00:10:07 General Intelligence Through Deep Reinforcement Learning
Introduction: Demis Hassabis describes reinforcement learning, a learning approach inspired by animal learning, as sufficient for general intelligence.
Mathematical and Biological Basis: AIXI, a mathematical framework by Demis Hassabis’ co-founder, suggests that infinite compute time and memory enable general intelligence. Reinforcement learning, implemented by the dopamine system in humans, is a biologically plausible solution to intelligence.

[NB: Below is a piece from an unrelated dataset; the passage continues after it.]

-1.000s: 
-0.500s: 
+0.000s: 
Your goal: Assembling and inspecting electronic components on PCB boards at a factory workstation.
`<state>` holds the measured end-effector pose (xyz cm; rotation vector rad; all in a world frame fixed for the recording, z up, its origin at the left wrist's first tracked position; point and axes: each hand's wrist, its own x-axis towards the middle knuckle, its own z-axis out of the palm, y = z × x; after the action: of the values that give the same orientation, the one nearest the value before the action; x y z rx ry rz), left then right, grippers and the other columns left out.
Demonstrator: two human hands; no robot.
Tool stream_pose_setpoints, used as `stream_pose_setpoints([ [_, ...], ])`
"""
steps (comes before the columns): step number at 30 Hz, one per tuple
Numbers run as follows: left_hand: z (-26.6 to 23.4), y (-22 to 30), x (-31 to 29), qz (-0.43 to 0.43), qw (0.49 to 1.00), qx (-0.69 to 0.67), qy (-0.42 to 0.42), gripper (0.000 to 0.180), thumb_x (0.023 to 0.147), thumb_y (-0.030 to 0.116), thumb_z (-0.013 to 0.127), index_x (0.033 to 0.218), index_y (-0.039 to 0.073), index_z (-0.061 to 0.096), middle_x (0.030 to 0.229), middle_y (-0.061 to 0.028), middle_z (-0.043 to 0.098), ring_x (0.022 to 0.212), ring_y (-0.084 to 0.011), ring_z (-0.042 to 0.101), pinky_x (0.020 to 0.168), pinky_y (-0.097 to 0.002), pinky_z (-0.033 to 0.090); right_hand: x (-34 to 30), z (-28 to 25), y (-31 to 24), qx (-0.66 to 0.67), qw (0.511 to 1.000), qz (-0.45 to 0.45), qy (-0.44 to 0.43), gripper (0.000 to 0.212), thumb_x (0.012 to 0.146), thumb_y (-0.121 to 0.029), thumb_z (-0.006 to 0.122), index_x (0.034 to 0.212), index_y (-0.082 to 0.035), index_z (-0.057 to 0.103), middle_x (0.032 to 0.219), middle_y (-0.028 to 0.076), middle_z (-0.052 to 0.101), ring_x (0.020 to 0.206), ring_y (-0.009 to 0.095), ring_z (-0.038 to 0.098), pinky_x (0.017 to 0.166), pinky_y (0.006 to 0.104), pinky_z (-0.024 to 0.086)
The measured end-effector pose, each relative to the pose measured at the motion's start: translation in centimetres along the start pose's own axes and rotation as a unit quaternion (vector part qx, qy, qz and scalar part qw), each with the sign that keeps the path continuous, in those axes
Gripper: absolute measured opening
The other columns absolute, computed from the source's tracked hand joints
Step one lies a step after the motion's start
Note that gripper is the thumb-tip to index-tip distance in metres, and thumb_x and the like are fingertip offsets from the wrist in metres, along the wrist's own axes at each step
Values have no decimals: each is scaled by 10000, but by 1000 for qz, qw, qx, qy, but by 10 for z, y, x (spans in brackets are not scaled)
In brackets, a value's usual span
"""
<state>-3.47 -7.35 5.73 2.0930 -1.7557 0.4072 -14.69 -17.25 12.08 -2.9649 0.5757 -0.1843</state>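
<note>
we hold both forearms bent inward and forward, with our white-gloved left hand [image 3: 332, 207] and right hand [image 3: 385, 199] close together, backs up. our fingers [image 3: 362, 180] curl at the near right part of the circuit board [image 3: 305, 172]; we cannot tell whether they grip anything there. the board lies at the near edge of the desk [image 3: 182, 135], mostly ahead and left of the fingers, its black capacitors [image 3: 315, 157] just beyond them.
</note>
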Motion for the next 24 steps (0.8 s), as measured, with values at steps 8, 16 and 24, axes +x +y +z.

Combining Deep Learning and Reinforcement Learning: Deep reinforcement learning combines deep learning for real perception with reinforcement learning for planning and goal selection. DQN, a deep reinforcement learning system, achieved human-level performance on iconic Atari games.
Key Features of DQN: DQN took pixel inputs from the screen, processing 30,000 numbers per frame. The system had no prior knowledge about game controls, points, or video streams. DQN learned by playing the game multiple times, discovering rules, controls, and structure through experience.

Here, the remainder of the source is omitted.